Le syndicaliste Louis Marie Kogrengbo interpelle le gouvernement sur la tragédie des moto-taxis

Rédigé le 13 janvier 2026 .
Par : la rédaction de Corbeaunews-Centrafrique (CNC).
Le syndicaliste centrafricain Louis Marie Kogrengbo prend la plume. Il dénonce l’inaction gouvernementale face aux morts et blessés causés quotidiennement par les moto-taxis anarchiques dans la capitale et ailleurs dans le pays.
Dans sa correspondance adressée ce 12 janvier aux ministres des Transports, de la Sécurité, de la Santé et de l’Administration territoriale, le secrétaire général du syndicat ODSTC ne tourne pas autour du pot. Les chiffres parlent d’eux-mêmes selon lui : chaque journée apporte son lot de victimes dans les services d’urgence.
Les hôpitaux publics et les structures humanitaires comme Médecins Sans Frontières voient défiler un nombre alarmant de blessés. Louis Marie Kogrengbo le rappelle : crânes défoncés, os brisés, handicaps à vie. Des familles perdent leurs enfants, leurs gagne-pain, leur avenir.
Pendant ce temps, où se trouve l’État ? C’est la question centrale que Kogrengbo adresse au gouvernement. Il va plus loin avec cette phrase qui claque : « On est élus pour gouverner des hommes, pas des arbres. Si tout le monde meurt, qui allez-vous gouverner ? »
Le responsable syndical refuse l’argument de la période électorale. Pour lui, aucun calendrier politique ne peut justifier qu’on abandonne la protection des citoyens. La vie humaine ne se négocie pas, ne se reporte pas, insiste-t-il dans son courrier.
Louis Marie Kogrengbo interroge ensuite l’existence même d’un ministère fonctionnel pour le transport urbain. Y a-t-il des techniciens compétents sur le terrain ? Effectuent-ils des contrôles sérieux et réguliers ? Qui donne l’autorisation à n’importe qui de devenir conducteur sans formation ni permis ?
Le constat du syndicaliste est sans appel : le secteur baigne dans l’anarchie totale sous le regard passif des autorités. N’importe quel individu peut commencer à transporter des passagers du jour au lendemain sans que personne ne vérifie ses compétences ou son état de santé.
Kogrengbo décrit un tableau chaotique. Les conducteurs ignorent le code de la route, surchargent leurs engins, roulent à des vitesses excessives. Les casques restent rangés quelque part, les contrôles techniques n’existent que sur le papier. La voie publique se transforme en cimetière à ciel ouvert.
Dans sa lettre, le secrétaire général de l’ODSTC formule des demandes précises.

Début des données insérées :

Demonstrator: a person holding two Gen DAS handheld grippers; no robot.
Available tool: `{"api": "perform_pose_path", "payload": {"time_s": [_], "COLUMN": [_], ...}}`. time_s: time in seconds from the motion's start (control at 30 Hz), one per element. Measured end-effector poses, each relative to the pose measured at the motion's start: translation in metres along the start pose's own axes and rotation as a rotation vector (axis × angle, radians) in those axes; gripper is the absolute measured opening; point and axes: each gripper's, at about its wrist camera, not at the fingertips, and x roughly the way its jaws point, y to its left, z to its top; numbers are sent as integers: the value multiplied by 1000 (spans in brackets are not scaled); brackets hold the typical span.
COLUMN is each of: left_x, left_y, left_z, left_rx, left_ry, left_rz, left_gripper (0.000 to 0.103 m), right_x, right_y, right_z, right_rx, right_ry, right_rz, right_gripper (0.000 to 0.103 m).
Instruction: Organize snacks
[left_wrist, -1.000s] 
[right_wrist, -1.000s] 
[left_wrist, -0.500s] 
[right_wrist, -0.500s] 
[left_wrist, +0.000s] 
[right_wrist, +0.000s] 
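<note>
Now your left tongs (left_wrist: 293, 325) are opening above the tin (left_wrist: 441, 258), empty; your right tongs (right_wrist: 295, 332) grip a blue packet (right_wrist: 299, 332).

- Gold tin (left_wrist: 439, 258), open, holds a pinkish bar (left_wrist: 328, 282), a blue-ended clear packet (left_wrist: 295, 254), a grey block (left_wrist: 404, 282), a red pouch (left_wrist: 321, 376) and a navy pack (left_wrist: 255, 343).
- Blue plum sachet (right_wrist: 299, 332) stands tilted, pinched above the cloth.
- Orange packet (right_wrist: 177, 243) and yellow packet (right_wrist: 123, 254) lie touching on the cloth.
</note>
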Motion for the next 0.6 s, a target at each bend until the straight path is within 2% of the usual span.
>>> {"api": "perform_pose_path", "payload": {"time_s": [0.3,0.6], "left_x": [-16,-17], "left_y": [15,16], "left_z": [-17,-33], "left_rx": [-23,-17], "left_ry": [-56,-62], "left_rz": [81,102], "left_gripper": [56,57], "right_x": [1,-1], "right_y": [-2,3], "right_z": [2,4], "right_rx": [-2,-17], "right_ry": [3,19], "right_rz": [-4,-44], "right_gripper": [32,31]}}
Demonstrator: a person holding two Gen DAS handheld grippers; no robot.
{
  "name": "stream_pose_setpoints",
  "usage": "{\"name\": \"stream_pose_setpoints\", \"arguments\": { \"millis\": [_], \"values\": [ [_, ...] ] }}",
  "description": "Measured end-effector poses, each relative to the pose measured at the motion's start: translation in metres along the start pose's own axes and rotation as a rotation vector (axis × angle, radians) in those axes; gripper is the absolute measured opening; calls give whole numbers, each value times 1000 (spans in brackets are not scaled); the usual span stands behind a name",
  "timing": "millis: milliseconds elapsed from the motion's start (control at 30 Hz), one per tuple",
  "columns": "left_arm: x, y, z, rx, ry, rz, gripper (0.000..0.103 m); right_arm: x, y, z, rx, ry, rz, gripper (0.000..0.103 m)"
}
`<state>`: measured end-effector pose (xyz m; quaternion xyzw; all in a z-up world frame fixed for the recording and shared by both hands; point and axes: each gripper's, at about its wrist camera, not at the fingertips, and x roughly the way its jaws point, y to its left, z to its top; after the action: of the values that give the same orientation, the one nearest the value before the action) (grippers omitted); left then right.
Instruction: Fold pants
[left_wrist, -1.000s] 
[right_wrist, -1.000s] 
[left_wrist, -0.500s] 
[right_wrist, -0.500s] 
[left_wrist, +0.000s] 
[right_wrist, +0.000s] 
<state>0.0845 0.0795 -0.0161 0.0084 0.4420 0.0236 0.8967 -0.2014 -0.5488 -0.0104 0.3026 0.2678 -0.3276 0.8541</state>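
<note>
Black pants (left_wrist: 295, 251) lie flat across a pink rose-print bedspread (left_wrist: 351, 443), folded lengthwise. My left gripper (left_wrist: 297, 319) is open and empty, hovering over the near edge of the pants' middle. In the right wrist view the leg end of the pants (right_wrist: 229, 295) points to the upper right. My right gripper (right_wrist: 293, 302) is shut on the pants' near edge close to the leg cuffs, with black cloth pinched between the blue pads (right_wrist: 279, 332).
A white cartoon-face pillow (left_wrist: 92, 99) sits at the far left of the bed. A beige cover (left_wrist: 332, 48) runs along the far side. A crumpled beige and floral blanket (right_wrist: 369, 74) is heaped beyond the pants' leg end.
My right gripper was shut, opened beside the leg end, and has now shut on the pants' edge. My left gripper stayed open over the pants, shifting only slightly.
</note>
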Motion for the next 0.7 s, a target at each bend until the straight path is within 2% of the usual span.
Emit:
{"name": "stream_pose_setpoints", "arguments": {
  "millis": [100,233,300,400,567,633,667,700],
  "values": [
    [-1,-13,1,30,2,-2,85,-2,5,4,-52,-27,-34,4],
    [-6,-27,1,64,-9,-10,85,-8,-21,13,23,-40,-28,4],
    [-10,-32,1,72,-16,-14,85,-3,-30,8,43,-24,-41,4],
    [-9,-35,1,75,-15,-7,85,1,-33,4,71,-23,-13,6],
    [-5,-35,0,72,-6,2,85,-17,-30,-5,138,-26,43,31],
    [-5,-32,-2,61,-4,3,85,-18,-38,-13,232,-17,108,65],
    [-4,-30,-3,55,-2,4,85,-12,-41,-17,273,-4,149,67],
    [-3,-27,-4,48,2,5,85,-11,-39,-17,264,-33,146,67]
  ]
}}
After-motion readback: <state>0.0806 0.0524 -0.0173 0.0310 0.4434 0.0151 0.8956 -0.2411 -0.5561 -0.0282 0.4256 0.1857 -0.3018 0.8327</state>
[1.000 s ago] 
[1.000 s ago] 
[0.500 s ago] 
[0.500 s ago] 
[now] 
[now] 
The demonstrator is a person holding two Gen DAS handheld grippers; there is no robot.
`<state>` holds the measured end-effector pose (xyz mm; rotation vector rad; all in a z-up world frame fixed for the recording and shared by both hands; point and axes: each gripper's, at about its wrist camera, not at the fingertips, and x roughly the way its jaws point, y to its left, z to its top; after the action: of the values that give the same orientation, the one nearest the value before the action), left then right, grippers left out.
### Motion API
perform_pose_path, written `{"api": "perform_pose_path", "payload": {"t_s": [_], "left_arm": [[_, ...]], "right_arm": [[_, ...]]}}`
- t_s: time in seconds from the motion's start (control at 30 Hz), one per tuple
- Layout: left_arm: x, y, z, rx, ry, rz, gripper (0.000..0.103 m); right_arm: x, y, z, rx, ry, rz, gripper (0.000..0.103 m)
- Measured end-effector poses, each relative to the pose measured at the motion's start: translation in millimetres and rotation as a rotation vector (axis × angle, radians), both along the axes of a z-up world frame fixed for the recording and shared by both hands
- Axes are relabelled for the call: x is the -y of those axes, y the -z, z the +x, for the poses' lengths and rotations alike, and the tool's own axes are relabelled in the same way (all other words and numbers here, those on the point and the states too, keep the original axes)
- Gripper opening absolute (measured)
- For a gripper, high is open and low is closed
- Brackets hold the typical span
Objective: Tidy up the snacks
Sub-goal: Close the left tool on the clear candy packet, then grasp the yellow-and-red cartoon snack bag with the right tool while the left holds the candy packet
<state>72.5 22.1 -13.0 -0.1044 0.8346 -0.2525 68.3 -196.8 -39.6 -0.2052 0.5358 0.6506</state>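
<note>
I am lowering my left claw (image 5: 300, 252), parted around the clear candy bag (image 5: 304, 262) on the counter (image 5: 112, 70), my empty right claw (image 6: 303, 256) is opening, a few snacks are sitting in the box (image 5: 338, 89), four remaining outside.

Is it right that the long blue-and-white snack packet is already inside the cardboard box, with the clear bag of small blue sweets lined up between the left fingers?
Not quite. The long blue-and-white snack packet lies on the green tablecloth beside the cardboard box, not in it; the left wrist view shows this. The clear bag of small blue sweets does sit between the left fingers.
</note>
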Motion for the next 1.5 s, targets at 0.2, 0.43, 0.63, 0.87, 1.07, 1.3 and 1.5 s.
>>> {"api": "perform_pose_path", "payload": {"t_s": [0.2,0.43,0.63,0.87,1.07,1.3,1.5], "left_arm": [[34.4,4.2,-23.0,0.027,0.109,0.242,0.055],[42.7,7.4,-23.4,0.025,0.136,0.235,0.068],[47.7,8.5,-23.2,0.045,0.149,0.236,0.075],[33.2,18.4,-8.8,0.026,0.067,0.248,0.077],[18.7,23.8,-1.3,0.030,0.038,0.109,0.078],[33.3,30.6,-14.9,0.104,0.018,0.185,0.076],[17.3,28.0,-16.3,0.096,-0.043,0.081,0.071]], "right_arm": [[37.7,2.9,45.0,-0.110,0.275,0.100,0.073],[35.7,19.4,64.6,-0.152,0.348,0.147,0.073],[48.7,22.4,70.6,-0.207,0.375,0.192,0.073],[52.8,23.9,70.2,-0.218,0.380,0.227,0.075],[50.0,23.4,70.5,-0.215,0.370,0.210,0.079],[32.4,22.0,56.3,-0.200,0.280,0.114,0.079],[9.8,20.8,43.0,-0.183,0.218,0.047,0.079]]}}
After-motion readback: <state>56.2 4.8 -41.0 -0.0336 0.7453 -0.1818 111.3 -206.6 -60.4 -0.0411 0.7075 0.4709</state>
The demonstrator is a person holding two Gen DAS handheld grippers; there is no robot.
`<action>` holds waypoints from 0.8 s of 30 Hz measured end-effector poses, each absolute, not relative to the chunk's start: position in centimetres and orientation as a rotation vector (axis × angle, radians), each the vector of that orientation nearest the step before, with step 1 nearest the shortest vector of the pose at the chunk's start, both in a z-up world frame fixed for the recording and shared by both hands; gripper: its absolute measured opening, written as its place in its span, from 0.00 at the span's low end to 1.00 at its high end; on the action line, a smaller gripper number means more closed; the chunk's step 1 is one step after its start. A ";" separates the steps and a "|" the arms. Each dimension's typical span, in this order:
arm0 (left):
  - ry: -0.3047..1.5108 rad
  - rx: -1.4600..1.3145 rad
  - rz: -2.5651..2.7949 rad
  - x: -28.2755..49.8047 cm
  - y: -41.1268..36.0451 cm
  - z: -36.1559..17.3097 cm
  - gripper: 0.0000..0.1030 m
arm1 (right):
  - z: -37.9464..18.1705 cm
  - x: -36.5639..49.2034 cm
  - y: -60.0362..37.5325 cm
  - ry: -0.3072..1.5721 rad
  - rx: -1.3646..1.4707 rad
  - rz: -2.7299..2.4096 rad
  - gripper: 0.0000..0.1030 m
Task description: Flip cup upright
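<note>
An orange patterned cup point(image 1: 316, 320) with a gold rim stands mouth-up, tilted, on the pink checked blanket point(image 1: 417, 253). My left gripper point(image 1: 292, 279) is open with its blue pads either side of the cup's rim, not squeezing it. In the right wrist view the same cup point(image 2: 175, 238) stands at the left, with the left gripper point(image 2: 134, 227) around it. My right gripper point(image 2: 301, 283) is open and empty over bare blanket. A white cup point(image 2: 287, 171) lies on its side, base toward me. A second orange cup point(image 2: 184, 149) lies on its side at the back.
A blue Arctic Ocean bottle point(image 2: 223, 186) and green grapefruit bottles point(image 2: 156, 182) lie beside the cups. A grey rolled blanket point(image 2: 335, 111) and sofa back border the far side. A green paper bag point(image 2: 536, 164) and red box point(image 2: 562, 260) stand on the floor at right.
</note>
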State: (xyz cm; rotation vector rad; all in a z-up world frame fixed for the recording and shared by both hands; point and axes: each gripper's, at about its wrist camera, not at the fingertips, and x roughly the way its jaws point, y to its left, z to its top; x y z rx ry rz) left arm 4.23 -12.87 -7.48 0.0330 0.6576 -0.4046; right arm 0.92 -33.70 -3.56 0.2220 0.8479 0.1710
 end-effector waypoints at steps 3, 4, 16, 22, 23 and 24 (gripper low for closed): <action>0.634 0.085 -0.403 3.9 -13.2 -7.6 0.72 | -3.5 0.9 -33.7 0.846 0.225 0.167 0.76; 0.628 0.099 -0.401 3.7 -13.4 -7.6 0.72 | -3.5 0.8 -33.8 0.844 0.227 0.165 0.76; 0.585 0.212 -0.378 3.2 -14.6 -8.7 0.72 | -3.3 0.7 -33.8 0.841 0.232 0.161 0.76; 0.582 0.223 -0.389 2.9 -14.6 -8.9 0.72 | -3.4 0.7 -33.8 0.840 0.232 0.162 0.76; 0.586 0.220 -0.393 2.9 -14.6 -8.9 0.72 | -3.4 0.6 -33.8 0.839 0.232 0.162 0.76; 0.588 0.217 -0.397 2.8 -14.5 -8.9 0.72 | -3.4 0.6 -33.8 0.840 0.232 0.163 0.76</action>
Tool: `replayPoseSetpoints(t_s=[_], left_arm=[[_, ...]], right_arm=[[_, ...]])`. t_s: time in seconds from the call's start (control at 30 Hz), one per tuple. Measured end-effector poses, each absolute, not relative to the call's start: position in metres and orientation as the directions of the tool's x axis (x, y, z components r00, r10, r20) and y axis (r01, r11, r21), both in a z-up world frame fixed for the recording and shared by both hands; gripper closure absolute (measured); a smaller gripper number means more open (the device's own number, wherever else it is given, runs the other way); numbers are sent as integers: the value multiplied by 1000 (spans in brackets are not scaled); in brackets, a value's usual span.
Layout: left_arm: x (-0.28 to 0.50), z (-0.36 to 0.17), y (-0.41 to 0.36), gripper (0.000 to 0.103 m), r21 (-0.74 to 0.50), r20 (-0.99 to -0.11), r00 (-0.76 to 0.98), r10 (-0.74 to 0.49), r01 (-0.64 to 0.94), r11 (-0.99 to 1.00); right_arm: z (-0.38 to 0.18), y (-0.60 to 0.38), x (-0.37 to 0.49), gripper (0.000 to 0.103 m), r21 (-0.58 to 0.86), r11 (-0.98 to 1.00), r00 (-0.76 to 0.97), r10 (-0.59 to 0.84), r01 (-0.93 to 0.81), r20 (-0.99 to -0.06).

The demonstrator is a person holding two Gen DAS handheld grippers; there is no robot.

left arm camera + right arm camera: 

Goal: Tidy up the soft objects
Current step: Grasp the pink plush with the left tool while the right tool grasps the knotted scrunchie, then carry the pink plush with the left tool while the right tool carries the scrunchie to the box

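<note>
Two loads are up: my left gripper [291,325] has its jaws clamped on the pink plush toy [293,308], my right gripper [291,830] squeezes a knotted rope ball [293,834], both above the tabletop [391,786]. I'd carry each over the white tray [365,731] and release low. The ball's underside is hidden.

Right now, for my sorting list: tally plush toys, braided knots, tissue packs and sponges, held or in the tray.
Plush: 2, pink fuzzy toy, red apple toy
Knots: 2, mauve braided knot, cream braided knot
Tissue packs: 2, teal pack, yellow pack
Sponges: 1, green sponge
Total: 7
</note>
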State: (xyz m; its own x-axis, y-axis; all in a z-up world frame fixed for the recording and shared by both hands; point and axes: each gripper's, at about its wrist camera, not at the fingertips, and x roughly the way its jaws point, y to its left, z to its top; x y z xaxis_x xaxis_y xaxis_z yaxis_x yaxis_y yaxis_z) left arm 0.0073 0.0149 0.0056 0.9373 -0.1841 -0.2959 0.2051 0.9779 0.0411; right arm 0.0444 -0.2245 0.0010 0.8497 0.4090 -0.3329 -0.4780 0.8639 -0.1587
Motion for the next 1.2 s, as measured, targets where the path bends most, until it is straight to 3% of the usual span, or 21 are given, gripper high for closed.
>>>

Il réclame l’immatriculation obligatoire de tous les conducteurs et de leurs motos. Chaque personne voulant exercer ce métier devrait suivre une formation certifiée avant de prendre le guidon.
Louis Marie Kogrengbo exige également le contrôle technique périodique des engins et le port obligatoire du casque. Les contrôles routiers doivent être permanents, professionnels et menés par des agents intègres, loin de toute corruption. Chaque ministère concerné doit assumer clairement ses responsabilités devant la population.
Le syndicaliste termine son propos par un avertissement direct au pouvoir. Un État qui ne protège pas ses citoyens rate sa mission première. Le silence et l’immobilisme face à cette tuerie équivalent selon Kogrengbo à une complicité morale. La population n’est pas une variable d’ajustement politique.
« Nous appelons le Gouvernement à agir maintenant, avec fermeté et responsabilité », écrit Louis Marie Kogrengbo dans sa missive. Pendant qu’on organise les élections, le peuple continue de mourir sur les routes. Les hôpitaux continuent de remplir leurs registres. Les familles continuent d’enterrer leurs morts.